The amount of physical, emotional, and mental work called for in your situation may simply be harder than someone else’s. And “harder” is completely subjective; there’s no hierarchy of which tasks are more difficult than others. You may have no problem helping with toileting, but feel overwhelmed by financial management. Another caregiver may have the exact opposite reaction.


Caregivers are different

Have you ever watched someone at work and thought, “I could never do that job”? A skyscraper window-washer. An animal dentist. A middle-school math teacher. We all have different aptitudes that make us more or less suited to a given role. Why should caregiving be any different?

Caregiving calls on physical strength, emotional intuition, organization, flexibility, and patience. It’s entirely possible that some of those aren’t your natural strengths. Can you still get the job done? Absolutely. Will you find it more challenging than someone whose strengths line up differently? Also yes. That doesn’t mean you’re deficient, it just means your strengths probably lie elsewhere.


Resources are different

A lack of time, money, or social support will inevitably make caregiving harder. More financial resources might mean help with hands-on care, or the ability to outsource other household tasks. More time means that one person isn’t stretched thin across competing demands. And a strong social support system can offer respite, a rotation of helping hands, or simply a shoulder to cry on. A caregiver with fewer resources has fewer choices — and often carries the full weight of the responsibility alone.

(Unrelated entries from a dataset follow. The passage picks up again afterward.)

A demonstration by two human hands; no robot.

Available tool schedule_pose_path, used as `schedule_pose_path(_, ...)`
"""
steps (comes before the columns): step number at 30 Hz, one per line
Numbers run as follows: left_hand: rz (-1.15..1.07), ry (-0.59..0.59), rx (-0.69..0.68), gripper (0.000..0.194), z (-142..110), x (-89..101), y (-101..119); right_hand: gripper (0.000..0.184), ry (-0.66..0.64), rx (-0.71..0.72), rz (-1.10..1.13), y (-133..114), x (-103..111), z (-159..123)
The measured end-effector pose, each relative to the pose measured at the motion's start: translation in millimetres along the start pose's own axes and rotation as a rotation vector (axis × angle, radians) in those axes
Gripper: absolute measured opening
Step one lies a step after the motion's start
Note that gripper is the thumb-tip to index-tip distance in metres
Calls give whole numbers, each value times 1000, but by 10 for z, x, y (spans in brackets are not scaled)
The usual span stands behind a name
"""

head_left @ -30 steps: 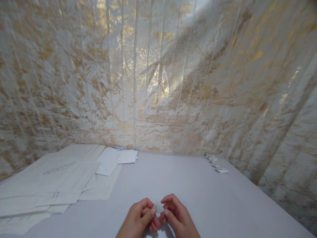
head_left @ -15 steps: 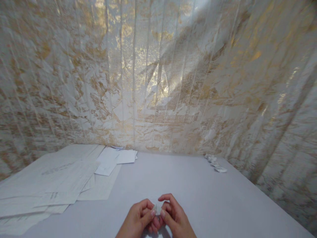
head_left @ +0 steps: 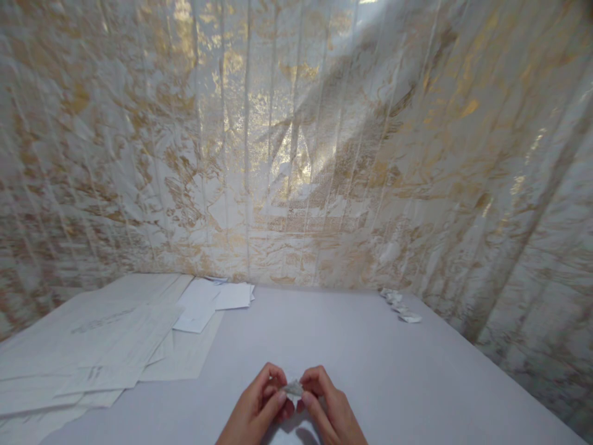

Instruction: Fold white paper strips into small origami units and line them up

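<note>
Between my two hands is a small piece of folded paper (head_left: 293, 389), greyish white with a raised middle. The fingers of my left hand (head_left: 262, 395) pinch its left end, thumb in front. At its right end, the thumb and index finger of my right hand (head_left: 327, 398) close on it in the same way. Both hands are low in the view, near the table's front, and the fingers hide part of the paper. Below them, something white shows on the table at the bottom edge; I cannot make out what it is.
Large printed sheets (head_left: 106, 334) overlap on the left of the white table (head_left: 296, 327). Smaller blank white papers (head_left: 197, 309) lie at their back right corner. Several small folded paper pieces (head_left: 401, 306) sit in a row at the back right. A patterned curtain (head_left: 296, 154) hangs behind.
The folded paper has turned and now lies more level between the hands. My right index finger, lifted before, has come down onto its right end. The view has shifted slightly.
</note>
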State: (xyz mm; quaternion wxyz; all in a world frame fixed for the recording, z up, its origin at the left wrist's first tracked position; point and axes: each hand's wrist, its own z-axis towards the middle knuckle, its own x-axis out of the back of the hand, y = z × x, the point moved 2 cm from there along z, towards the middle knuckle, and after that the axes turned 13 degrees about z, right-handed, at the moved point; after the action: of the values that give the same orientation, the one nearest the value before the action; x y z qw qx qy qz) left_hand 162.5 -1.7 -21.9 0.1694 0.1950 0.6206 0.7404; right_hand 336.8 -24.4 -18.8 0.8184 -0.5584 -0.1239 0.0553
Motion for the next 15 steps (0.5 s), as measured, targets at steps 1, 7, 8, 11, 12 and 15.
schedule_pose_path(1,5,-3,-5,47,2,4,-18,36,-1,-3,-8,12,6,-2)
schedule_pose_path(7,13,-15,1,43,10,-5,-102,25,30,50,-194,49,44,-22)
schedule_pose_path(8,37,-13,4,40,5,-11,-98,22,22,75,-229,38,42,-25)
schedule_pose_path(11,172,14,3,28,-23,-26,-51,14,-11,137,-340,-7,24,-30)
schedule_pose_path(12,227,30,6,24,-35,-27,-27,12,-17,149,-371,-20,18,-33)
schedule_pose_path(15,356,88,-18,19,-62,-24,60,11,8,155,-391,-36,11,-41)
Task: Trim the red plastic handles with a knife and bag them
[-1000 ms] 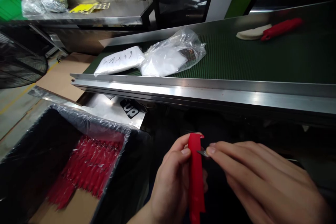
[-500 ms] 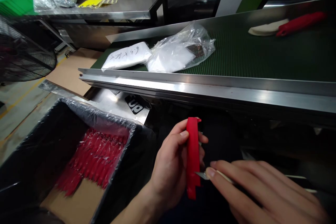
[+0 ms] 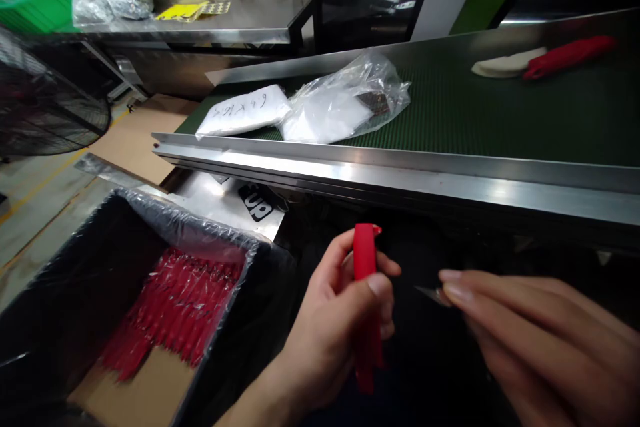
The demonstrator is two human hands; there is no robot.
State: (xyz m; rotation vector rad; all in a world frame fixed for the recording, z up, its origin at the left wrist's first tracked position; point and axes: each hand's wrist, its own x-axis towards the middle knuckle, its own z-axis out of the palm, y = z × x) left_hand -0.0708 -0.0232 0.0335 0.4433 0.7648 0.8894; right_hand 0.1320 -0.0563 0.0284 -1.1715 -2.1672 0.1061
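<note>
My left hand (image 3: pixel 333 320) is closed around a long, narrow red plastic handle (image 3: pixel 365 250) that stands nearly upright, its thumb lying across the middle. Part of the handle is hidden behind the thumb and fingers. To its right, my right hand (image 3: pixel 530 333) pinches a small craft knife (image 3: pixel 430 293), with the pointed metal blade sticking out to the left. A gap separates the blade tip from the red handle. Most of the knife's own grip is hidden by my fingers.
A black plastic-lined bin (image 3: pixel 215 233) at left holds rows of red pieces (image 3: pixel 185 300) over cardboard. Beyond my hands runs a green conveyor belt (image 3: pixel 450 120) with a metal edge, carrying white packs (image 3: pixel 245 111) and a red-handled, cream-bladed item (image 3: pixel 570 57). A fan (image 3: pixel 55 103) stands far left.
My right hand has drawn the craft knife away from the red handle, up and to the right. My left thumb has shifted down and across the handle.
</note>
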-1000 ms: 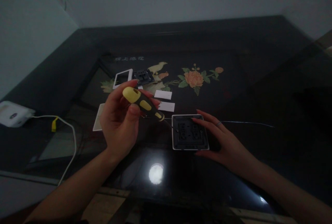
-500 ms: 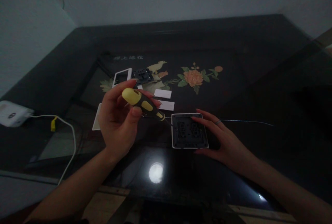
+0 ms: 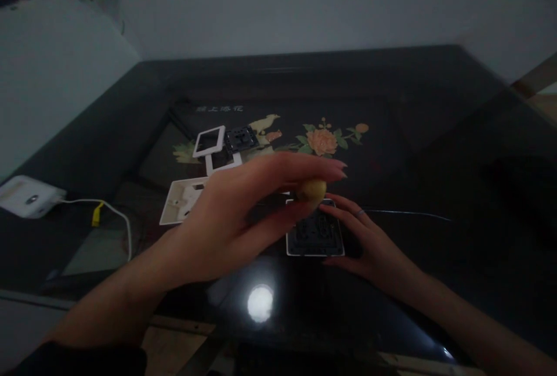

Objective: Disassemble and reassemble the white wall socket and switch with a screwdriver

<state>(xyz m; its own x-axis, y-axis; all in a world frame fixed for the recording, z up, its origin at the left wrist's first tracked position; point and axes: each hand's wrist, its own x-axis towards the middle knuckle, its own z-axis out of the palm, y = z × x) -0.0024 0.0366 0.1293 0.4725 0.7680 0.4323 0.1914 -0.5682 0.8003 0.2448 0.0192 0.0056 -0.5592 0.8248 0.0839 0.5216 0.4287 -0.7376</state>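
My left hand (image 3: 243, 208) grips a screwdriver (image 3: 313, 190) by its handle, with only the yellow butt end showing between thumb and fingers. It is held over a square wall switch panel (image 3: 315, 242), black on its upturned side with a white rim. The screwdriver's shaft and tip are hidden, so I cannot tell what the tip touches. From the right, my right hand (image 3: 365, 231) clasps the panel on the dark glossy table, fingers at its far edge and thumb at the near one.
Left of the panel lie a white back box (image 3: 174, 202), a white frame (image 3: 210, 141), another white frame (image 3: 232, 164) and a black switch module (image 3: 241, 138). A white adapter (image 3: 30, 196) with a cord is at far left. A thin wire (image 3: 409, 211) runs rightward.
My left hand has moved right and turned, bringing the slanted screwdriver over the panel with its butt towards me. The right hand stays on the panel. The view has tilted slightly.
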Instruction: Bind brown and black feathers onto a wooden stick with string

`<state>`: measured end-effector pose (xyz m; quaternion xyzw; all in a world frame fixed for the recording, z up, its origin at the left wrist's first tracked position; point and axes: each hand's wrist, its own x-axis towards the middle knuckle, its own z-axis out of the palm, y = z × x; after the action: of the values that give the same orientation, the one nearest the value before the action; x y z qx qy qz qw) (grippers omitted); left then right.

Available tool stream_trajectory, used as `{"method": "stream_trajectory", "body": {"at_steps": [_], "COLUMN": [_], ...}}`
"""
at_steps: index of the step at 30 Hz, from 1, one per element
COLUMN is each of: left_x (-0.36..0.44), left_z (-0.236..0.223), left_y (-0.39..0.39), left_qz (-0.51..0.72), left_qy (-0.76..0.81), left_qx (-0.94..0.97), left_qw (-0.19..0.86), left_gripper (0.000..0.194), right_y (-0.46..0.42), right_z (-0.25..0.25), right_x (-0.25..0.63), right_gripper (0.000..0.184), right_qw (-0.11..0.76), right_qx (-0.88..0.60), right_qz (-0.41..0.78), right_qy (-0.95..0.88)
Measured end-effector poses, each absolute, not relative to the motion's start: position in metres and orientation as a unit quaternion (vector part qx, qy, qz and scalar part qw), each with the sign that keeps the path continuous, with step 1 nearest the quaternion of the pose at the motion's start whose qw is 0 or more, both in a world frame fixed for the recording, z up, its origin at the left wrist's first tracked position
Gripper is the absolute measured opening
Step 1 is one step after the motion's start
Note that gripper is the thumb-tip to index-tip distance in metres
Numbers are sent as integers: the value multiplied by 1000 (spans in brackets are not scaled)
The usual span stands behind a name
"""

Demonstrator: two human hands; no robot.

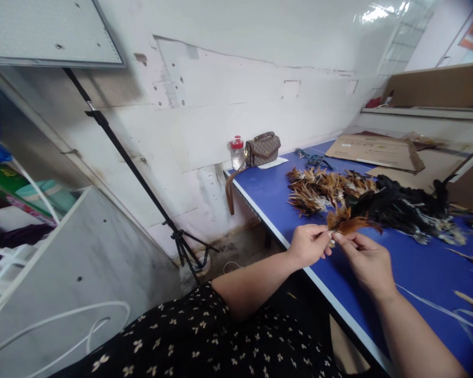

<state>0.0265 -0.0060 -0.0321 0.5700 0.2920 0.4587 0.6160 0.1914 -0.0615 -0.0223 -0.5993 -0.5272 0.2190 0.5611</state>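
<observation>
While left hand (309, 245) and right hand (371, 263) pinch feathers (349, 224), table edge (260, 212) lies near.

I count two sets of fingers, my left fingers (317, 229) and my right fingers (344, 243), on one small feather bunch (351, 224). My one desk (266, 184) carries two large feather heaps, one brown heap (319, 188) and one black heap (404, 205), plus one handbag (265, 151) and one bottle (237, 156). I see one tripod (177, 234). The single feathers overlap too much for me to number.
</observation>
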Motion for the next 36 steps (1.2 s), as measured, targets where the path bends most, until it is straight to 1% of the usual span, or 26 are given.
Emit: {"method": "stream_trajectory", "body": {"at_steps": [4,10,13,20,24,29,33,36], "left_x": [20,19,19,15,12,11,11,13], "left_z": [-32,-37,-43,-49,-47,-40,-35,-33], "left_y": [-9,-6,-4,1,2,7,9,6], "left_qz": [444,506,514,509,516,523,529,514], "left_qy": [285,243,218,194,213,237,228,239], "left_qx": [632,698,719,730,713,662,650,626], "left_qw": [567,444,414,413,424,481,496,536], "left_gripper": [43,41,41,34,29,35,36,36], "right_y": [-62,-60,-60,-61,-63,-63,-60,-58], "right_z": [-20,-23,-25,-25,-23,-27,-31,-31], "right_x": [190,184,183,181,183,185,184,183], "right_gripper": [68,67,64,61,59,58,60,61], "right_qw": [555,571,582,587,574,583,564,562], "right_qx": [-609,-599,-594,-586,-566,-533,-542,-561], "right_qz": [204,205,213,228,265,314,290,257], "right_qy": [-529,-522,-512,-511,-529,-527,-552,-551]}}
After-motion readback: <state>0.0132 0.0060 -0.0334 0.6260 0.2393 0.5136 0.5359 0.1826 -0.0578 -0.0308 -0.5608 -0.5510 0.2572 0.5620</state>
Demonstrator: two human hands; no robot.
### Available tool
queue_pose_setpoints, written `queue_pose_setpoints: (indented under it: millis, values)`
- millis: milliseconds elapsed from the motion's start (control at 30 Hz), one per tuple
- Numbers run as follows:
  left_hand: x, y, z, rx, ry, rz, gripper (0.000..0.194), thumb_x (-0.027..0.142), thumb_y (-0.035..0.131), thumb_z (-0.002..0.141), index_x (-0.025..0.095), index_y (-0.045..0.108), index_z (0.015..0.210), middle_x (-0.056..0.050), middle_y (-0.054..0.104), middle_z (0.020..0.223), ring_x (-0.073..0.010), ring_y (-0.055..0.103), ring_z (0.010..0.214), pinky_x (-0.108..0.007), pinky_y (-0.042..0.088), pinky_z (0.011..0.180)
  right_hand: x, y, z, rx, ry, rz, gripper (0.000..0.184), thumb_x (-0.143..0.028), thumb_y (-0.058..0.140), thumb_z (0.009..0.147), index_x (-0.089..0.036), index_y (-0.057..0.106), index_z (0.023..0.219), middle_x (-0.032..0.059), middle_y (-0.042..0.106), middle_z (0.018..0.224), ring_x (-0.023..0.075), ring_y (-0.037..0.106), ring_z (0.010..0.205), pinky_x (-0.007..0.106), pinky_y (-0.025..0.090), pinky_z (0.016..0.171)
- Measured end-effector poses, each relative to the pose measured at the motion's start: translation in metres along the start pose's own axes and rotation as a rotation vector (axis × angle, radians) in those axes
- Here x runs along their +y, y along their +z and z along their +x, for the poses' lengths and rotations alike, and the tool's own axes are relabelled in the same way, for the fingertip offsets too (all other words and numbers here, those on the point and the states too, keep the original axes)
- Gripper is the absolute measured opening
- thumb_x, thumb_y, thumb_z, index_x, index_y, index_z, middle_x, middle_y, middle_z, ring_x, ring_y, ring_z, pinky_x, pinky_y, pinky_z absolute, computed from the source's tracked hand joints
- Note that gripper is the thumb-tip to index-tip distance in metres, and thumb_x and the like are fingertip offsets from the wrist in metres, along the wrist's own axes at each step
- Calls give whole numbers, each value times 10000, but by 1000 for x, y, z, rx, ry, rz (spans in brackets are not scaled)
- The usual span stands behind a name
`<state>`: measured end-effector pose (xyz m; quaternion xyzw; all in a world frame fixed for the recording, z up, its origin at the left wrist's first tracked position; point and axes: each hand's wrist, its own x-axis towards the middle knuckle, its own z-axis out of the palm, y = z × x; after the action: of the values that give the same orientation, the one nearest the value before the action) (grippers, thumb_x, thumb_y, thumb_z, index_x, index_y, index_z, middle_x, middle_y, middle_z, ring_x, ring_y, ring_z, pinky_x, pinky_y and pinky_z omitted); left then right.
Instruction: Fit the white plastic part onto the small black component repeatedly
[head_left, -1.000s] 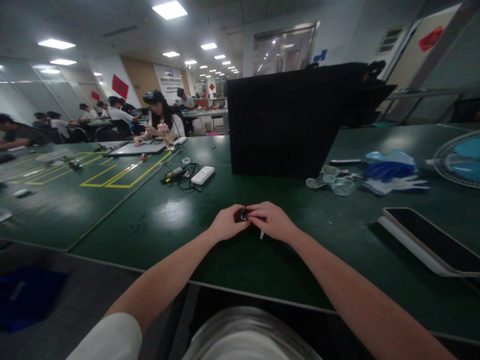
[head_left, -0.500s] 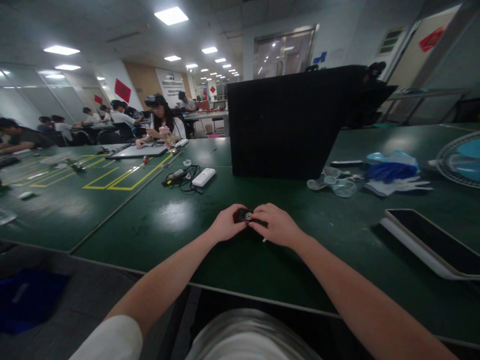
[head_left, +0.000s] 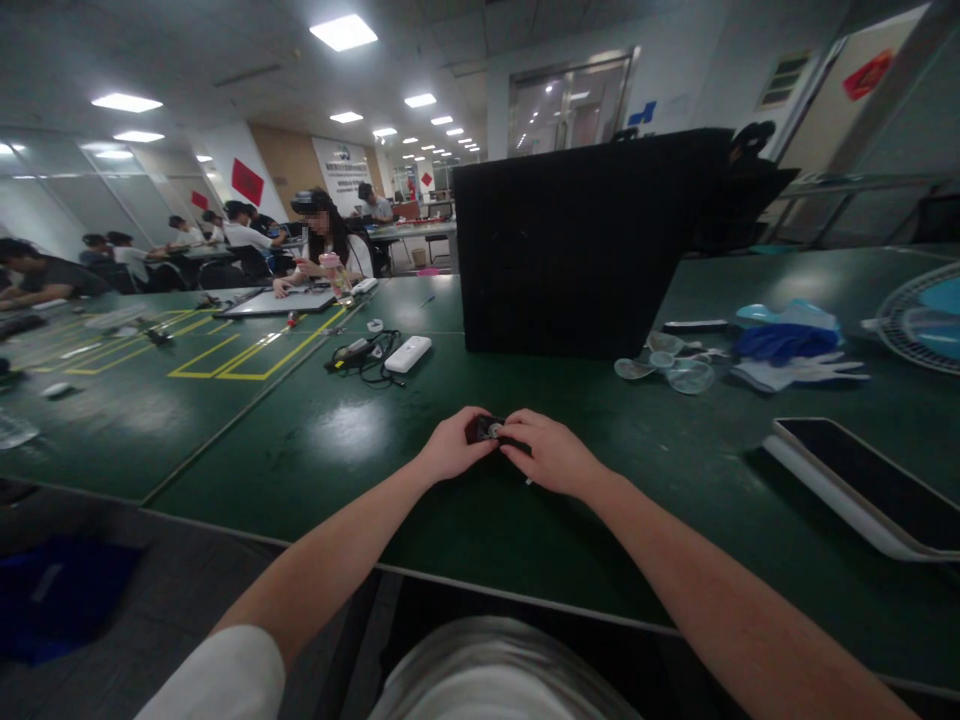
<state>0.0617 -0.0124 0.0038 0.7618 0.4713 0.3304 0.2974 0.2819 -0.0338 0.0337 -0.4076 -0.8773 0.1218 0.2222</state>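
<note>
Close to the table's front, a small black object with a round silvery part (head_left: 493, 431) sits between my hands; its exact kind is too small to make out. My left hand (head_left: 454, 446) is closed around its left side, thumb in front and fingers behind. The fingertips of my right hand (head_left: 551, 453) are pinched together at its right side, by the round part. My fingers hide much of the object. A tiny white scrap (head_left: 529, 482) shows just below my right hand.
A large black box-like panel (head_left: 562, 255) stands ahead. To its left lie a white power bank (head_left: 409, 353) and a cabled black device (head_left: 352, 354). On the right are gloves (head_left: 795, 345), clear plastic pieces (head_left: 686, 373) and a phone-like slab (head_left: 870, 475). A co-worker (head_left: 326, 240) sits across.
My right fingertips have shifted slightly on the round silvery part. Both hands stay in nearly the same place, with the small black object still between them.
</note>
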Motion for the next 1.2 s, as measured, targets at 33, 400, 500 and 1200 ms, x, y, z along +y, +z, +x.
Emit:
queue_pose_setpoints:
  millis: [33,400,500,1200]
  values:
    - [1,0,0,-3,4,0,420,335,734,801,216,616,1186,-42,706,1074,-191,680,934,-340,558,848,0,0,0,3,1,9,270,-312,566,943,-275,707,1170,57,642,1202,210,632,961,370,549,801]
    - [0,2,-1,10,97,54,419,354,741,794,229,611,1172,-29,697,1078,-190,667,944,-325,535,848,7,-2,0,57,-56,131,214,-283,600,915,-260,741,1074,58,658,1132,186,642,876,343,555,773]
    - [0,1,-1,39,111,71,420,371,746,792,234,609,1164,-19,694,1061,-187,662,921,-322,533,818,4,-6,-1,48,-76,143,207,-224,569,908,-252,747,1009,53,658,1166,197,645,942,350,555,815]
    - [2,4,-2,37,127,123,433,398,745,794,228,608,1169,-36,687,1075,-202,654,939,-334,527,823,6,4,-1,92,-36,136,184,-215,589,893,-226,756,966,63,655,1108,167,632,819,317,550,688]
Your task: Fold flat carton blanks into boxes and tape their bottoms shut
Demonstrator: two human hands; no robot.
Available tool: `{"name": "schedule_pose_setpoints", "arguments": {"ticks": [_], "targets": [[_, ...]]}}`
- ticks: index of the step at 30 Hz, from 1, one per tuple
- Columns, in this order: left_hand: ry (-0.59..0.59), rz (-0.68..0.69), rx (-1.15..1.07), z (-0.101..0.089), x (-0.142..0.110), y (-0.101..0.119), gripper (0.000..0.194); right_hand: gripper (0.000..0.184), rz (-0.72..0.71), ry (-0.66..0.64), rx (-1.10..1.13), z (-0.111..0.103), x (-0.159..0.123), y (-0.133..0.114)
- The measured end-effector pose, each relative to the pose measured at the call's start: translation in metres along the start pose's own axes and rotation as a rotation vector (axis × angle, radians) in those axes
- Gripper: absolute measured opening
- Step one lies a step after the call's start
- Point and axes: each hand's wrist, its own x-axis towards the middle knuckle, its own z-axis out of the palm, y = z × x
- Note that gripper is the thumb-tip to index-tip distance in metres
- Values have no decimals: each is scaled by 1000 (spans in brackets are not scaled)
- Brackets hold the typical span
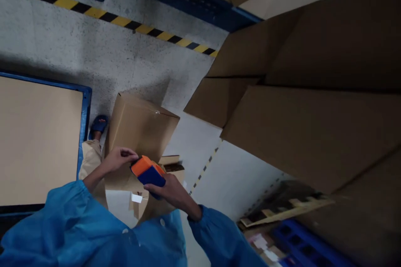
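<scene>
My right hand (171, 190) is wrapped round an orange and blue tape dispenser (147, 171), held just above a brown cardboard box (140, 127) that stands in front of me on the floor. My left hand (117, 158) sits at the dispenser's orange end with its fingers curled and pinched there, right over the box's near edge. What those fingertips pinch is too small to make out. Both arms wear blue sleeves (78, 225).
A blue pallet topped with flat cardboard (37, 137) lies at the left. Large stacked cardboard boxes (313, 104) fill the right. A yellow and black floor stripe (119, 21) runs across the concrete. My foot in a blue sandal (98, 125) shows beside the box. A blue pallet (300, 242) sits lower right.
</scene>
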Motion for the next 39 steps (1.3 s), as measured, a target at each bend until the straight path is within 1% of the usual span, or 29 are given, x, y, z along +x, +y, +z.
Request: {"name": "schedule_pose_setpoints", "arguments": {"ticks": [3,5,7,8,10,12,13,14,16,18,20,21,24,26,29,31,33,35,37,39], "targets": [[128,93,10,8,28,17,31,37,-44,-54,62,-36,23,8],[191,169,46,8,49,32,32,37,-67,-69,75,-64,37,17],[268,233,85,2,68,47,37,37,-66,-70,64,-94,48,31],[322,253,105,-3,76,55,40,36,-67,-66,56,-110,52,40],[473,263,156,-18,87,70,44,34,-67,-50,34,-141,57,62],[651,261,221,-40,91,83,46,35,-48,-31,10,-170,61,90],[706,262,264,-51,92,88,46,35,-24,-15,-1,-183,64,104],[742,271,307,-62,93,92,47,37,3,4,-17,-194,66,119],[745,254,377,-80,97,97,48,39,48,23,-56,-211,71,145],[725,226,425,-88,103,100,48,40,75,28,-87,-222,77,166],[714,218,455,-88,113,100,48,40,78,53,-105,-230,82,181],[713,226,466,-87,118,101,48,39,75,87,-118,-234,85,187],[724,254,498,-87,126,103,48,38,74,171,-176,-241,90,199],[739,265,527,-94,124,105,47,39,69,179,-217,-244,91,203],[743,283,549,-110,117,105,44,46,48,157,-241,-245,90,204],[744,301,535,-116,116,100,45,44,54,107,-211,-247,90,201],[735,289,515,-118,119,92,48,35,102,43,-179,-250,94,196],[742,245,486,-116,124,80,49,31,168,-11,-179,-255,102,190],[764,198,427,-115,129,68,47,31,212,-26,-192,-260,112,183],[804,209,329,-115,132,56,44,31,224,-17,-205,-266,122,178]]}}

Relationships are different

In my experience as a therapist, one of the biggest factors in how hard caregiving feels is the pre-existing quality of the relationship between caregiver and care recipient. When doing this hard work, caregivers often draw on a deep well of love, respect, and years of reciprocity to help carry the load. In relationships marked by a history of conflict, neglect, substance abuse, or emotional distance, that well has run dry. 

The perceived weight of caregiving can be lighter when you are caring for someone who has been the love of your life, a devoted parent, or a best friend. However, it can be tougher if years of resentment or conflict or pain lie between you and the care recipient. Caregiving is still possible, and can still be meaningful — but the emotional labor to work through this will be heavier.


It’s okay to be a struggling caregiver

Even the most photogenic celebrity caregiver almost certainly has days where she feels humbled by it all —we just don’t see those. Same goes with the everyday caregivers you may see around town, who seem to be doing it so much better than you. Drop the comparisons, and focus instead on what’s actually needed in your situation. Chances are, you’re doing a better job than you’re giving yourself credit for.


And if you need help figuring out what that looks like, consider talking with a therapist who has experience working with family caregivers — someone who can help you find your own footing, instead of someone else’s.